WHAT ARE THE COMPONENTS OF THE AIR-GUIDED COOLER

There are four components of an air-guided cooler:

* fan and pipe system

* foam / tarp/plastic to prevent short circuit

* refrigeration system

* monitoring equipment

Fan and pipe system:

The fan feeds the cooling system with air guidance. Air flow is measured in liters of air per second, L/s, (cubes of air per minute or CFM) based on its type (axial or centrifugal); design (blade type and orientation); difficulty in pulling air through products (static pressure); engine size (horsepower or Watts); and revolutions per minute (RPM) of the fan blades.

Fans should be selected based on the air flow they produce at a certain static pressure between the fan Inlet and outlet. For most air-guided cooling systems, static pressures range from about 15 mm to 25 mm (0.6-1.0 inches) of water column. Both centrifugal fans (squirrel cage or furnace type) and axial flow fans (with propellers) can be used. Many air-guided coolers in Canada use centrifugal fans due to the availability of the equipment used and because they are quieter. See Figure 5

Figure 5-centrifugal fan, squirrel cage, or furnace type often used to cool by guiding air.

Many growers find centrifugal fans used for air-guided coolers, but it is difficult to establish air flows for them. However, for planning purposes only, use Table 3 to estimate the capacity of these fans.

Table 3-approximate air flow ranges in L / s (CFM) of centrifugal fans (standard RPM range; one-way input)

Estimating the static pressure against which the air-guided cooling fan must operate is difficult to achieve. Affected by the air flow is the amount of air entering the sides of the container, the alignment of the vent, the distance of air to be traveled to the product, the density of the product in the containers and any restrictions in the air ducts. For most systems, fans should be selected based on a maximum static pressure of 25 mm (1 inch) of water column.

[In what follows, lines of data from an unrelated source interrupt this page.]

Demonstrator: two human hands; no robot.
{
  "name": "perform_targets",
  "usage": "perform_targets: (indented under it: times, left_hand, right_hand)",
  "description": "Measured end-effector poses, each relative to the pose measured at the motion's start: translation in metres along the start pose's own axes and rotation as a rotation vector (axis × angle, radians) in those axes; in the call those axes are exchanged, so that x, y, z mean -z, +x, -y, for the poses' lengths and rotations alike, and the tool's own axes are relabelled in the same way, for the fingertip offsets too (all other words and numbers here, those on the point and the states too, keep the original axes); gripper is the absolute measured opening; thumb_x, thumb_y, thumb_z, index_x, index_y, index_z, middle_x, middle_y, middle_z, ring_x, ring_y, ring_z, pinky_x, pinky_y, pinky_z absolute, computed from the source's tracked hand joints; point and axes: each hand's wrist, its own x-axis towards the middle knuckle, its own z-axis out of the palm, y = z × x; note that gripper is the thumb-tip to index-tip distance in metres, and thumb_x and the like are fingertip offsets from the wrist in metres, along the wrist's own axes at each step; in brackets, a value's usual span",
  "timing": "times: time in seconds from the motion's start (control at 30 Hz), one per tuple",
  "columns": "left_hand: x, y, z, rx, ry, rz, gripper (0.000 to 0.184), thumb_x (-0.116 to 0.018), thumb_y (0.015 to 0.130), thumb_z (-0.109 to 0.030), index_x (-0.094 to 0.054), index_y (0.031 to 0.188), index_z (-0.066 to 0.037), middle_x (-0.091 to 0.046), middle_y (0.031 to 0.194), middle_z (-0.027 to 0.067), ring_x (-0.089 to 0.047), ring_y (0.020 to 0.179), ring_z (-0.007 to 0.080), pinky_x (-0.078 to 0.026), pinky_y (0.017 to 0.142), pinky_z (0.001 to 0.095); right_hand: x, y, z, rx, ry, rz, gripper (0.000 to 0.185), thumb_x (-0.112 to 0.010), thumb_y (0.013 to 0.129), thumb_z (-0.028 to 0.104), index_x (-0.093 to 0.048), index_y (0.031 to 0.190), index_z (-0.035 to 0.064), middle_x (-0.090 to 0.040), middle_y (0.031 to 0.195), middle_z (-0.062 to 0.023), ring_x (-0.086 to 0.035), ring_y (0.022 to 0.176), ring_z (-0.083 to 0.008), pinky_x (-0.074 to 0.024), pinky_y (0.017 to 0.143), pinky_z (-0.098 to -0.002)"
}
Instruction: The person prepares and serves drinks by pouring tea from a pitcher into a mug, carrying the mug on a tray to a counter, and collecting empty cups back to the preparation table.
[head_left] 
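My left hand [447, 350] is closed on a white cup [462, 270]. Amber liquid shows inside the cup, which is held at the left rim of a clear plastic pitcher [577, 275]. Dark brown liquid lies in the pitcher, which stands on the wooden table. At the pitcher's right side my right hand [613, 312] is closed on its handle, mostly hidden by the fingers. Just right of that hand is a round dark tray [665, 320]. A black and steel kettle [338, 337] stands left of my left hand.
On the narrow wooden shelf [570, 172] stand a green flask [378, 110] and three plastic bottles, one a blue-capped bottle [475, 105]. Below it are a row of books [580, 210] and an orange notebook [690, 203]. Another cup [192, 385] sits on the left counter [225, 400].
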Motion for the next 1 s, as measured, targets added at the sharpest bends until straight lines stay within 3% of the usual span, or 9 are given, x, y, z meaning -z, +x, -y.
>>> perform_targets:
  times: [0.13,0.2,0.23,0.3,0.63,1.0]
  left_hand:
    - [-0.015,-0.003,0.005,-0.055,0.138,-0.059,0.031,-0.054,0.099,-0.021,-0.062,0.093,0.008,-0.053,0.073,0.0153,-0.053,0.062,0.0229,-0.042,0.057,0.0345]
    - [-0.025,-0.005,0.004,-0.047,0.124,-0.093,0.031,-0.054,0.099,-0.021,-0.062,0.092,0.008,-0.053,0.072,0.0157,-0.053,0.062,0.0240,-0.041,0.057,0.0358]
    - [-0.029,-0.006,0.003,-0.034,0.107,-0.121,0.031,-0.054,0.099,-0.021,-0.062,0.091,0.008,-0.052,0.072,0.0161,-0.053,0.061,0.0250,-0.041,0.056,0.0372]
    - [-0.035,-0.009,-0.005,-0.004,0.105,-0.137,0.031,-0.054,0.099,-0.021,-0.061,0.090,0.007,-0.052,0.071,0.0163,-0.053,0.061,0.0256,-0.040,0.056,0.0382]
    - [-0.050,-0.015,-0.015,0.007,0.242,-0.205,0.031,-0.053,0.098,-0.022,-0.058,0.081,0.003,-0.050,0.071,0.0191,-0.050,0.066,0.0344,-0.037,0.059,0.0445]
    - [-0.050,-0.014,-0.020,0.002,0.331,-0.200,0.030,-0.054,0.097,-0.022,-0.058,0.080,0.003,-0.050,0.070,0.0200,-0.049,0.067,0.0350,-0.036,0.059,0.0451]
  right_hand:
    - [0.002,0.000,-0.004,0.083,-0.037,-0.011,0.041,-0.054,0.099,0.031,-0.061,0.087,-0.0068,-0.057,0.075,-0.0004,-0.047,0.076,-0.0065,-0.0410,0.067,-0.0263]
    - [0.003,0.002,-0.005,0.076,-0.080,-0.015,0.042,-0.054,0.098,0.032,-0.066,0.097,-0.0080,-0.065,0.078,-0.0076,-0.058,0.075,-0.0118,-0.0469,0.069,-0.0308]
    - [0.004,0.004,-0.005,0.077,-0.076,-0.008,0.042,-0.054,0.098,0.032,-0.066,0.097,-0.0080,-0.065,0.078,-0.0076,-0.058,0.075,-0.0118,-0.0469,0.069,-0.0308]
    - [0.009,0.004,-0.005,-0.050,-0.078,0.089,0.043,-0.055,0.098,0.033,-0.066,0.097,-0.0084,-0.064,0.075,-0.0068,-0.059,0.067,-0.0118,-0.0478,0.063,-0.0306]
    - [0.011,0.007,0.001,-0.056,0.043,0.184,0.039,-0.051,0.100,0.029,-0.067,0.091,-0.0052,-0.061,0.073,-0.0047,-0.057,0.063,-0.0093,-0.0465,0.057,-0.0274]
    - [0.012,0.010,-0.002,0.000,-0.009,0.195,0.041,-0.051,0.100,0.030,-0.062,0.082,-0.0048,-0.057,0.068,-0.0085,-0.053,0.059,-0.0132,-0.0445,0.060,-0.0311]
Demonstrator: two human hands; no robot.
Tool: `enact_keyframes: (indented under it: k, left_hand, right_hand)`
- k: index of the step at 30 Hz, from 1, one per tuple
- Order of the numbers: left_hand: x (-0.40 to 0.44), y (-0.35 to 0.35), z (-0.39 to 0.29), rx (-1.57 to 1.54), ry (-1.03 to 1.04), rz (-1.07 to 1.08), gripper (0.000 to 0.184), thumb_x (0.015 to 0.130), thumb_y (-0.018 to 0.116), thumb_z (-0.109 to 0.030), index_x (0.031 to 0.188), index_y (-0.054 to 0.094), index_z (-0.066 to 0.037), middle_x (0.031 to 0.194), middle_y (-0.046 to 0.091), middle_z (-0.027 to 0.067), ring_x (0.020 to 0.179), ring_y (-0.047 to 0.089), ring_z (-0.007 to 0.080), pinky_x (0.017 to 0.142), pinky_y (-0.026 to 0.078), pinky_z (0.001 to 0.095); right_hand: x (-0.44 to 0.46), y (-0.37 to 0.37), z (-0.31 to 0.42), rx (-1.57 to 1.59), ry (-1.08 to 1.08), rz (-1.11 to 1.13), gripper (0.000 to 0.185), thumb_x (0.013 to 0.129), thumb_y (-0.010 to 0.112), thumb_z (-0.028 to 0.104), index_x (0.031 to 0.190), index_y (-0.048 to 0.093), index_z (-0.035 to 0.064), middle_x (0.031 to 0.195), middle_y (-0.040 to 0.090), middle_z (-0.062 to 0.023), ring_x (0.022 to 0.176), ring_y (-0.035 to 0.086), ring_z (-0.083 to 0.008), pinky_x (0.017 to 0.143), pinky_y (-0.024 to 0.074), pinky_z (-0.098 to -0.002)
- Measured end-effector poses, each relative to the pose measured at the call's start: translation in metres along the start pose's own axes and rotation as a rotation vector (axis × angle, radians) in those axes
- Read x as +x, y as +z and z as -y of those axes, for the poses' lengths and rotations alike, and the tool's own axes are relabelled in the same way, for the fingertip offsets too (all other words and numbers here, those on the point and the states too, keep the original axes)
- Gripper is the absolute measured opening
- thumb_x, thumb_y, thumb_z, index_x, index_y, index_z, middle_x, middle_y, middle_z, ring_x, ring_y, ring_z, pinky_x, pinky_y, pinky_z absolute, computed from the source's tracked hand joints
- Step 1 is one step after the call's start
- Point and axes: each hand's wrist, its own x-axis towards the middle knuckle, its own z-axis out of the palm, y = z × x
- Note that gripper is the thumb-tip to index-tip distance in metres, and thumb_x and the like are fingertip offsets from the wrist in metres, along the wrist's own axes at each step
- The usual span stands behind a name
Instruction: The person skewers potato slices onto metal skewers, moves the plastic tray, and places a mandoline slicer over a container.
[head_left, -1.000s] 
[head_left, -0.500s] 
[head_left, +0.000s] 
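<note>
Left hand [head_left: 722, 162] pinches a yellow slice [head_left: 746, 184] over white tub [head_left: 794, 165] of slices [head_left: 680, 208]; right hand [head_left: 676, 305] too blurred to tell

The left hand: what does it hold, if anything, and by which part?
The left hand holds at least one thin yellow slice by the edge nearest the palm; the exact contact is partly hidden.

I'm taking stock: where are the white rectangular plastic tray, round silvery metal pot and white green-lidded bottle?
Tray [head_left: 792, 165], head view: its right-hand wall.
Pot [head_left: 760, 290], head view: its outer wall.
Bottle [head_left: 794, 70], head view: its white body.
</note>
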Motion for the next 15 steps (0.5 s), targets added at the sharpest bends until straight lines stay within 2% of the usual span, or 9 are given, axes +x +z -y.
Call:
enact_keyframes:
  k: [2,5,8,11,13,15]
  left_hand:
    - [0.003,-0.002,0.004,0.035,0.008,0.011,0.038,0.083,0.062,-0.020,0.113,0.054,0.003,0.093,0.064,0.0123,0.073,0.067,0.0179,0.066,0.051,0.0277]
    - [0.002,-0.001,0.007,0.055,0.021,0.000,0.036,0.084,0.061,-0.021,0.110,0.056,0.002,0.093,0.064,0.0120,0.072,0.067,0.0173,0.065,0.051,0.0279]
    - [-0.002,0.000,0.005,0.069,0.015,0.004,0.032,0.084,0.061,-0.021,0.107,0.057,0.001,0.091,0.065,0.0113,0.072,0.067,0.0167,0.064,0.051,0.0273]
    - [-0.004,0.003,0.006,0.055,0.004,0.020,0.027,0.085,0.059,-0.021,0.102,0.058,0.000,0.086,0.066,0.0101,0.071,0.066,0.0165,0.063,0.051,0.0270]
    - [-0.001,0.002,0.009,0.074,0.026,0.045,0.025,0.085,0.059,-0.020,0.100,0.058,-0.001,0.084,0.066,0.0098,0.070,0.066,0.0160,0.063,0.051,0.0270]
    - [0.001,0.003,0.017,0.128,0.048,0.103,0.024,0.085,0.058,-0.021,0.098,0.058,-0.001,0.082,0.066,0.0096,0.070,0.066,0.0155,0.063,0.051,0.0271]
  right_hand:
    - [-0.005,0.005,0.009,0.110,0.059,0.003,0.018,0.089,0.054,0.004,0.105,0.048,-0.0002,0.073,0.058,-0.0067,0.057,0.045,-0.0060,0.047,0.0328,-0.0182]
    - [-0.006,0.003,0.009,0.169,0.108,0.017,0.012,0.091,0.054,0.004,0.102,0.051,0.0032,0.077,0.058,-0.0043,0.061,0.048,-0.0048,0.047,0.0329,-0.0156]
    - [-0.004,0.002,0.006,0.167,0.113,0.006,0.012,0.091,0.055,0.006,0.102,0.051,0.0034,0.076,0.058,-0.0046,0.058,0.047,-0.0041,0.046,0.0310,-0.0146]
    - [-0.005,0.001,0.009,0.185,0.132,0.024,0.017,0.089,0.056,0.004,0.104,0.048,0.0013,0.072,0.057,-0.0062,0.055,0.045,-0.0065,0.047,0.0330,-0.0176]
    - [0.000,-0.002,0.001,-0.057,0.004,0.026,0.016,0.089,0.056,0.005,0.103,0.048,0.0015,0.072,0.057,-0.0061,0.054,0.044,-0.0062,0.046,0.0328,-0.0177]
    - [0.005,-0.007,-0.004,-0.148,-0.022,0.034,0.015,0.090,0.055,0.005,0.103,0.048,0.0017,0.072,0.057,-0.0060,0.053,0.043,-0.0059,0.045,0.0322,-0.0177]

There are several types and models of fans. Smaller centrifugal fans need larger motors running at higher RPM to achieve the same airflow as larger centrifugal fans. In general, larger fans with smaller motors are more efficient. Choose them to reduce operating costs, noise, wear and heat on the refrigeration system to a minimum. This allows the flexibility to install a larger engine in the future to provide higher air flow rates if necessary.

Any air supply area (other than pallets) or return areas (Tunnel) should be designed to keep air speeds below approximately 5 m/s (1000 ft/min). This means providing at least 1 m2 of cross-section for every 5000 L/s of airflow (1 ft21000 CFM). Smaller openings will restrict air flow, make the fan work harder, cause the air to short circuit near the fan, and cause uneven cooling.

To determine the minimum air supply and tunnel cross-section dimensions, suppose an air-guided cooling system is designed to cool 2250 kg (4950lbs) of products on six pallets, with an air flow of 4500 L/s, or 2 L/s per kg (9530 CFM or 1.9 CFM/lb). See Figure 3. Pallets are 1.2 m (4 ft) wide and 1.5 m (5 ft) high. The equation for air flow is:

Q = A X V or a = Q if not then V

where Q is the air flow rate, L / s (CFM)

A, is the cross-sectional area perpendicular to the air flow, M2 (ft2)

V is the speed, m / s (ft / min)

The air flow rate is 4500 L / s (or 4.5 m3/s), so all transverse areas should be minimal:

A = 4.5 m3/s but not 5 m / s = 0.9 m2

(A = 9530 CFM notate notate 1000 ft / min = 9.5 ft2)

So, if the pallets are 1.5 m high( 5 ft), the tunnel should be at least:

W = 0.9 M2 morazo morazo 1.5 m = 0.6 m wide (w = 9.5 ft2 morazo morazo 5 ft = 1.9 ft width)

Estimating the static pressure against which the air-guided cooling fan must operate is difficult to achieve. Affected by the air flow is the amount of air entering the sides of the container, the alignment of the vent, the distance of air to be traveled to the product, the density of the product in the containers and any restrictions in the air ducts. For most systems, fans should be selected based on a maximum static pressure of 25 mm (1 inch) of water column.

There are several types and models of fans. Smaller centrifugal fans need larger motors running at higher RPM to achieve the same airflow as larger centrifugal fans. In general, larger fans with smaller motors are more efficient. Choose them to reduce operating costs, noise, wear and heat on the refrigeration system to a minimum. This allows the flexibility to install a larger engine in the future to provide higher air flow rates if necessary.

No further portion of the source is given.